* **Assignment**:
In the entries below, print exactly the lines from the first through the one with "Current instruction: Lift", both included, and none of the pictures.
Data for review: Begin
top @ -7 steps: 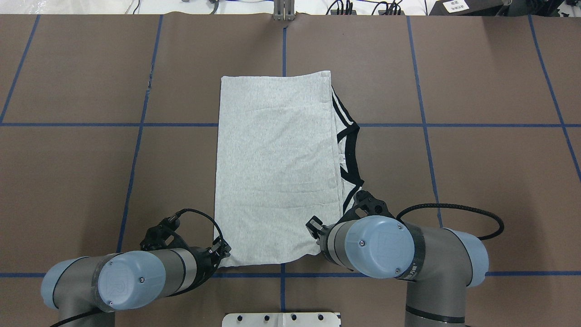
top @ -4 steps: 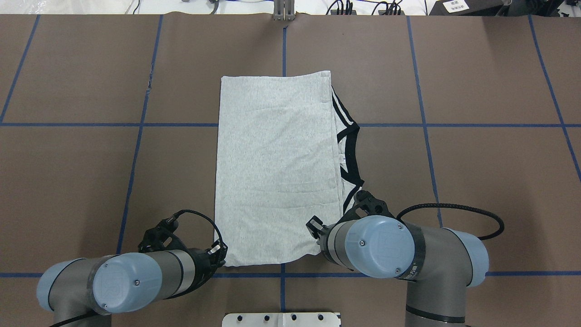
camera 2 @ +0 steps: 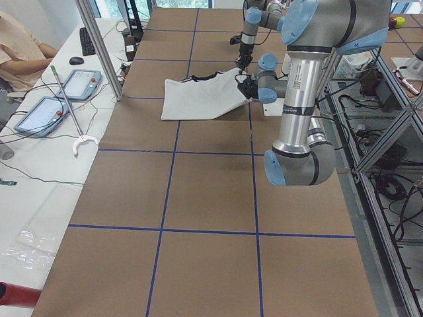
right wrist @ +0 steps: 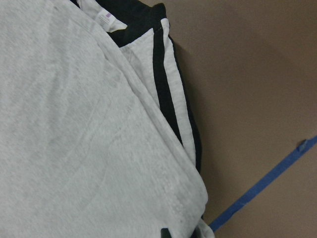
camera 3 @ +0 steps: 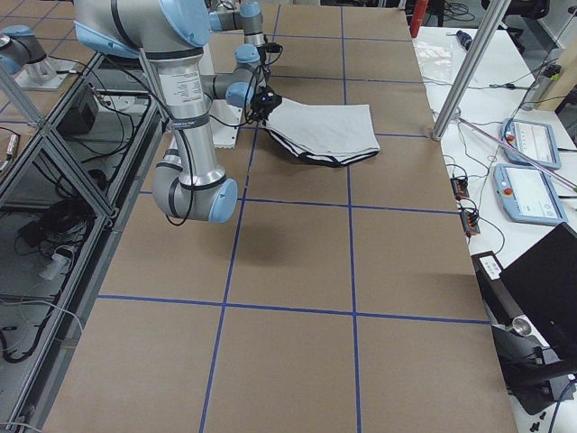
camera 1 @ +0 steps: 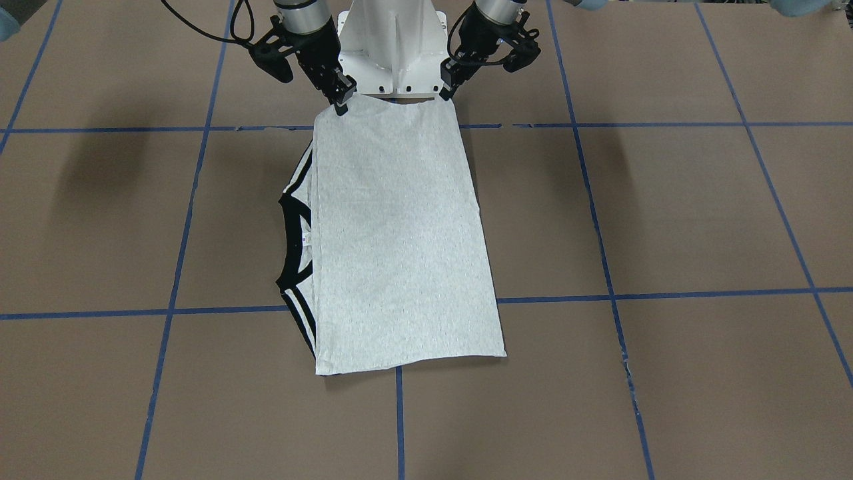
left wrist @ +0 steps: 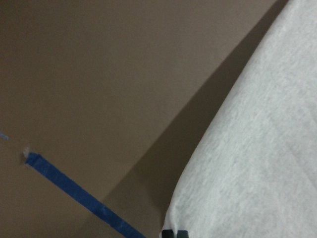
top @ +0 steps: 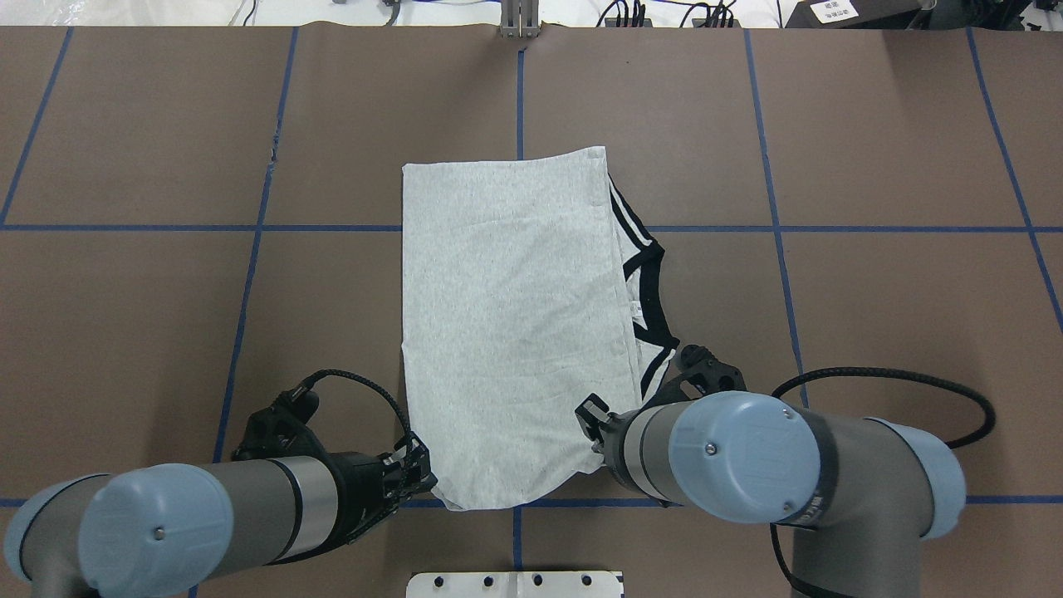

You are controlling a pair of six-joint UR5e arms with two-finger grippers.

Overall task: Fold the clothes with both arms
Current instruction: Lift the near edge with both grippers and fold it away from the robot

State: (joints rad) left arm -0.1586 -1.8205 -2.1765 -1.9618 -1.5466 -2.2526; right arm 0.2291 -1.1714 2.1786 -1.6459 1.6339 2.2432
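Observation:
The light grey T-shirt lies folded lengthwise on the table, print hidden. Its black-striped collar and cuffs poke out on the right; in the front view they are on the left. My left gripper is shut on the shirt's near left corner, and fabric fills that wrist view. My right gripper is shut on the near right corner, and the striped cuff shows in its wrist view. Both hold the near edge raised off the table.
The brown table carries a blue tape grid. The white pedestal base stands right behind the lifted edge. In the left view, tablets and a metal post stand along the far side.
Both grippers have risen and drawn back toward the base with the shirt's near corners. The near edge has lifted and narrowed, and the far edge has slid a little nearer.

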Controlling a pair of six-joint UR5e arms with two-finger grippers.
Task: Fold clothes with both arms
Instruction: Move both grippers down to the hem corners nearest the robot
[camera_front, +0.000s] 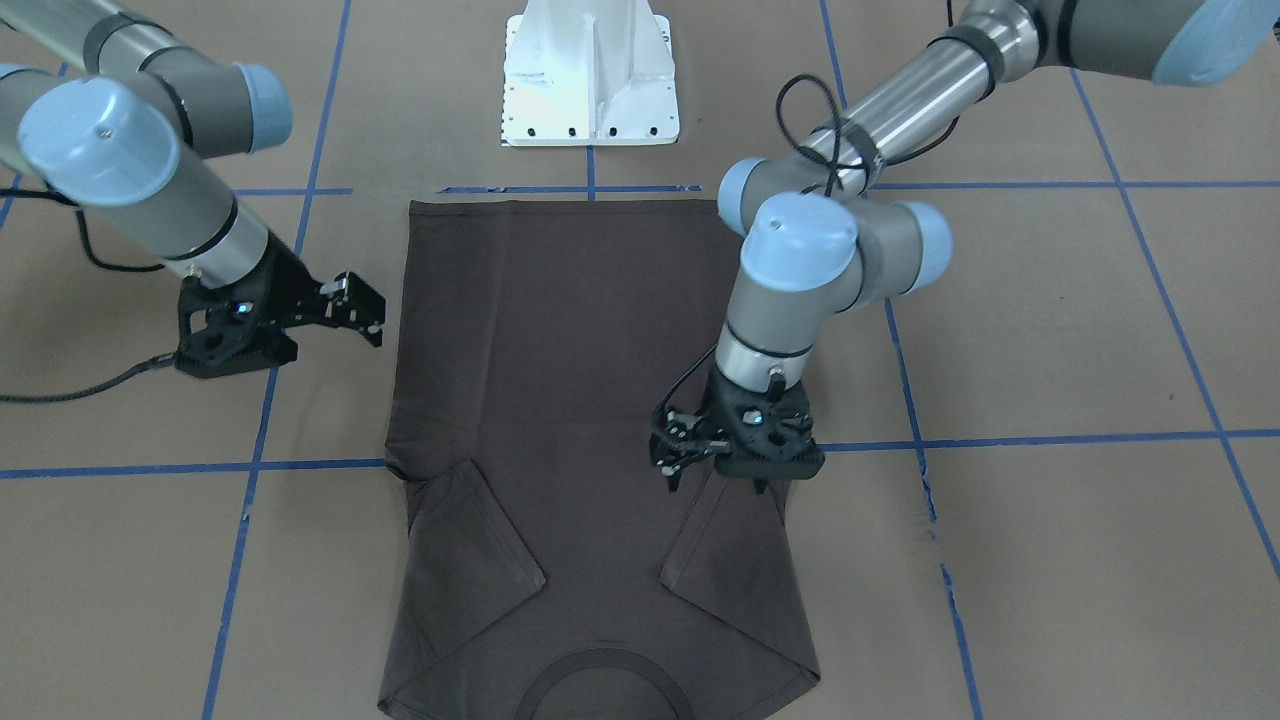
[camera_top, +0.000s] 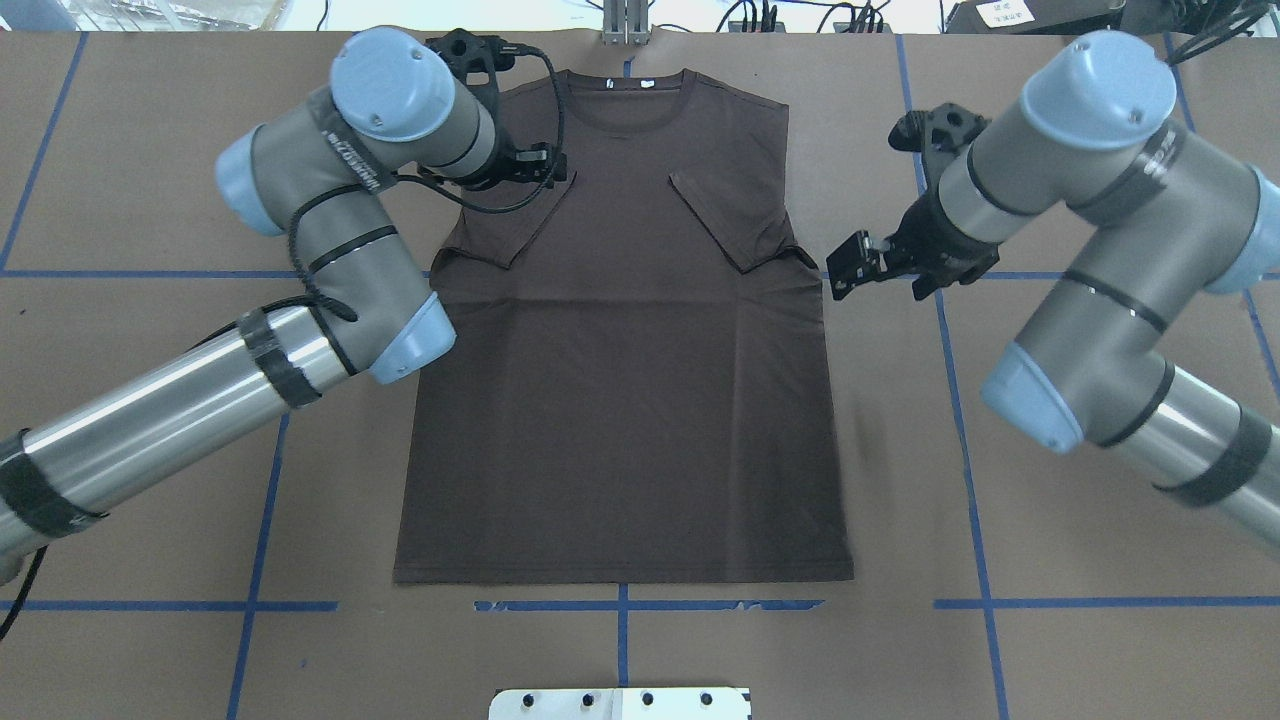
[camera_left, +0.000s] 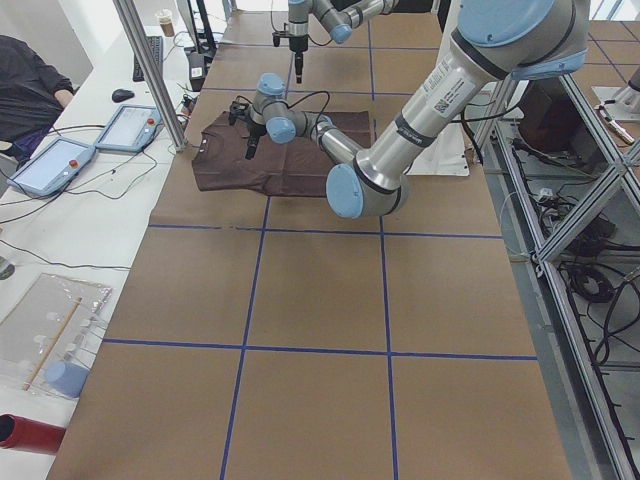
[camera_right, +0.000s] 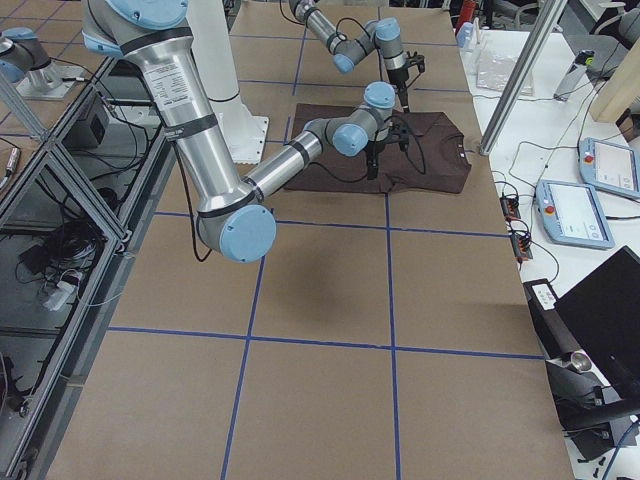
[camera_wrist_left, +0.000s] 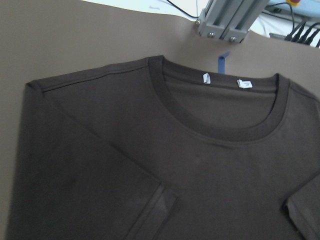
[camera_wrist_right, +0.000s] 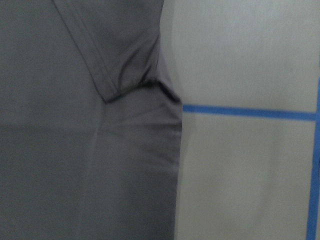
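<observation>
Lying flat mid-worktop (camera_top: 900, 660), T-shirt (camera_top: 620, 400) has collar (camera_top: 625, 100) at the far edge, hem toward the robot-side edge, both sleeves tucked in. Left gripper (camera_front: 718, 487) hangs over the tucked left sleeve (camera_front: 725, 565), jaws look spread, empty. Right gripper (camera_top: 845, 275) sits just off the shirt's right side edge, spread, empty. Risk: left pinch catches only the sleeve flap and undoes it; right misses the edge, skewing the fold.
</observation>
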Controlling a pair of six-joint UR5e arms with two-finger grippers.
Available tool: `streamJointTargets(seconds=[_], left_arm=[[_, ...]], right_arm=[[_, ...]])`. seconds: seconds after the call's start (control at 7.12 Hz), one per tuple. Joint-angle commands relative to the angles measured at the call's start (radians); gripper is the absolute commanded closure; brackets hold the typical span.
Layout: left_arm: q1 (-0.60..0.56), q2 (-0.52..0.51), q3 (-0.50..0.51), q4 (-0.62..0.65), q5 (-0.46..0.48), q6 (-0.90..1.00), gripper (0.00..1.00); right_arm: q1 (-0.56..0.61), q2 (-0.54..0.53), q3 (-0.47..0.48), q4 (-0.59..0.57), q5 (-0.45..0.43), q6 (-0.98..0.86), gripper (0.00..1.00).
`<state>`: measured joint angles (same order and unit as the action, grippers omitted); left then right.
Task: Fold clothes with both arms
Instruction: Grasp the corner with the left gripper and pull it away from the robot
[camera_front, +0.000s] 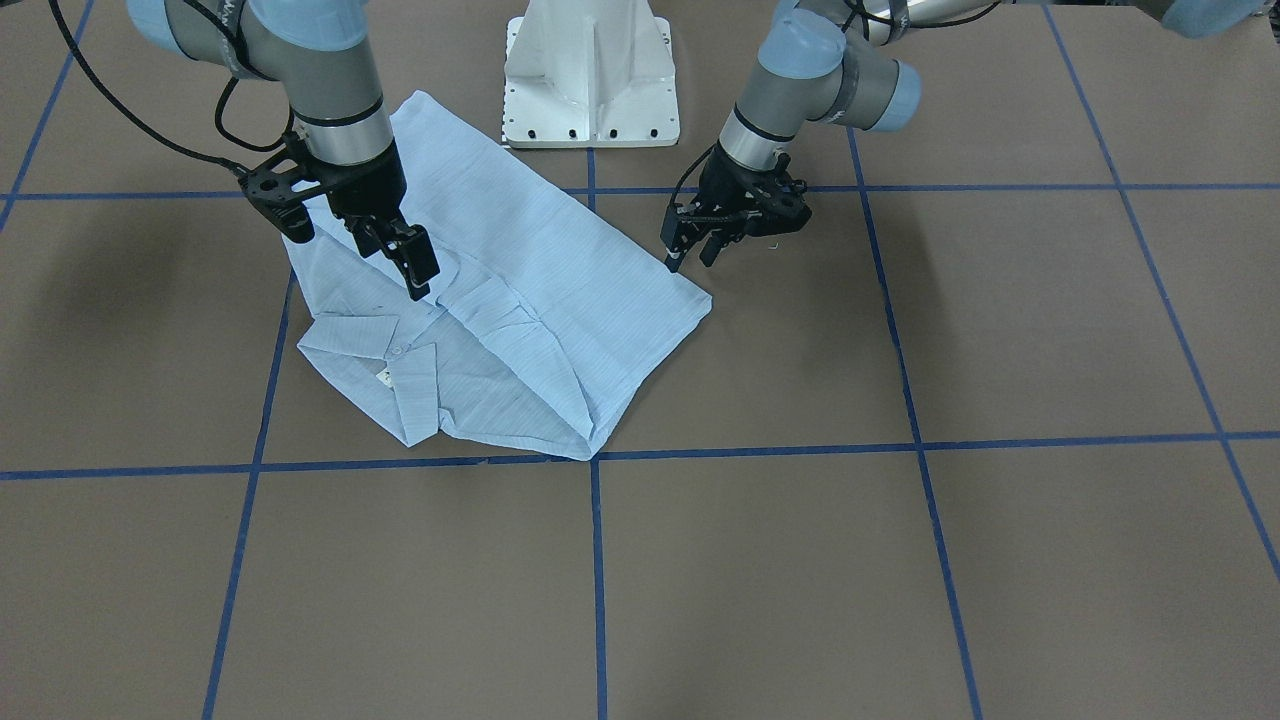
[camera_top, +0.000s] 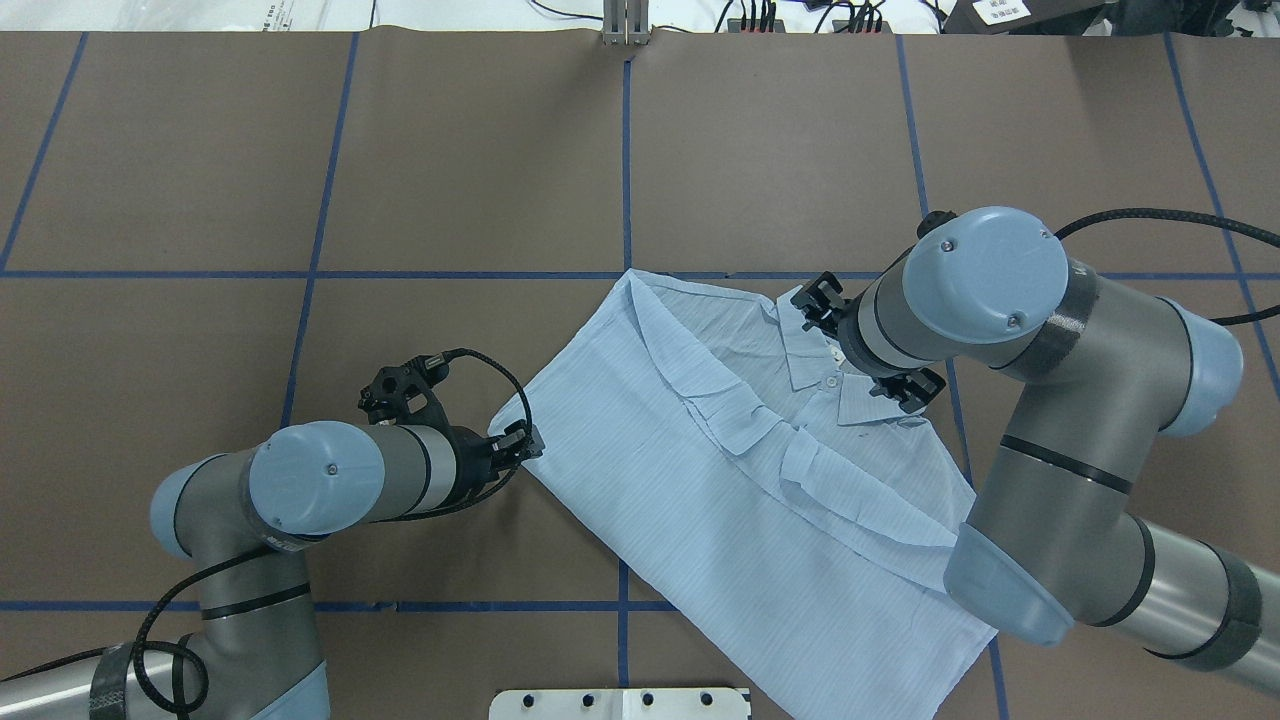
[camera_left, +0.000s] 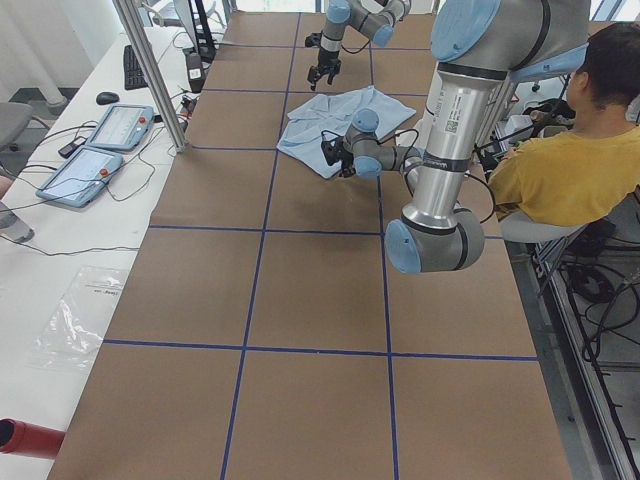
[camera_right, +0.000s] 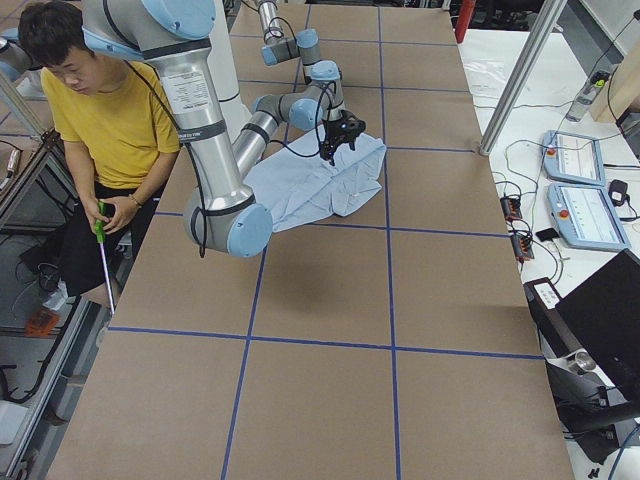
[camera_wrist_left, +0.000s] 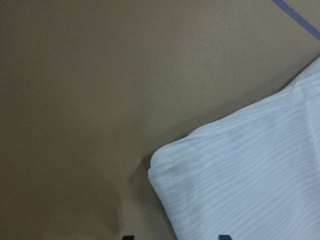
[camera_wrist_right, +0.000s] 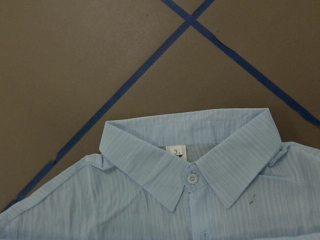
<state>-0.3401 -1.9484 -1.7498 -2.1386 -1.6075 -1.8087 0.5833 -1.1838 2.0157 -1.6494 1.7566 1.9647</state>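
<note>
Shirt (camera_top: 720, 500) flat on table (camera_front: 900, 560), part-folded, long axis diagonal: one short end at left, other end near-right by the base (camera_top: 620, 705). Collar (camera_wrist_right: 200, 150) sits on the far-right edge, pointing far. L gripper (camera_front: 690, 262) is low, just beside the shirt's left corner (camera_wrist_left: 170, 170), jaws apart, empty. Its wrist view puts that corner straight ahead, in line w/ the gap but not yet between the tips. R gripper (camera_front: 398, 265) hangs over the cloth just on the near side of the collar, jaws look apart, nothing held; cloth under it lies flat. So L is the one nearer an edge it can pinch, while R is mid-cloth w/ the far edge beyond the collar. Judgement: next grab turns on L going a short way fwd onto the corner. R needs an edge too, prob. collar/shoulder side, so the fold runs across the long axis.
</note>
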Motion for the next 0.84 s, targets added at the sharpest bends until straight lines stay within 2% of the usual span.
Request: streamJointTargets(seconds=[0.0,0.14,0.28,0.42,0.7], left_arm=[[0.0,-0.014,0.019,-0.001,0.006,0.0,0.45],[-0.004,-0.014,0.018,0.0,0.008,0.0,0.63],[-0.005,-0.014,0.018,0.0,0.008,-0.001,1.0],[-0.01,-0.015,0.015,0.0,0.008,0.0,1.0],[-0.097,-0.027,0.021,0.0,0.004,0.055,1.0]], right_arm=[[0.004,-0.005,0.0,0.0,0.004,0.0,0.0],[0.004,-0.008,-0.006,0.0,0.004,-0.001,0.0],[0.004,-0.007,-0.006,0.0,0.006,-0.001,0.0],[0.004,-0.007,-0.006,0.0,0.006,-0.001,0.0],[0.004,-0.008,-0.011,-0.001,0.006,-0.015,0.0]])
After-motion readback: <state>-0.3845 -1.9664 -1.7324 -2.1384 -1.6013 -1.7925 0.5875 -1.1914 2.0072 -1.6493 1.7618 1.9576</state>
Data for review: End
* **Your solution**:
top @ -7 steps: 
top @ -4 steps: 
camera 2 @ +0 steps: 
right wrist @ +0 steps: 
camera 3 @ +0 steps: 
camera 1 @ +0 steps: 
left wrist @ +0 steps: 
top @ +0 steps: 

You are controlling a pair of six-joint UR5e arms with two-finger grippers.

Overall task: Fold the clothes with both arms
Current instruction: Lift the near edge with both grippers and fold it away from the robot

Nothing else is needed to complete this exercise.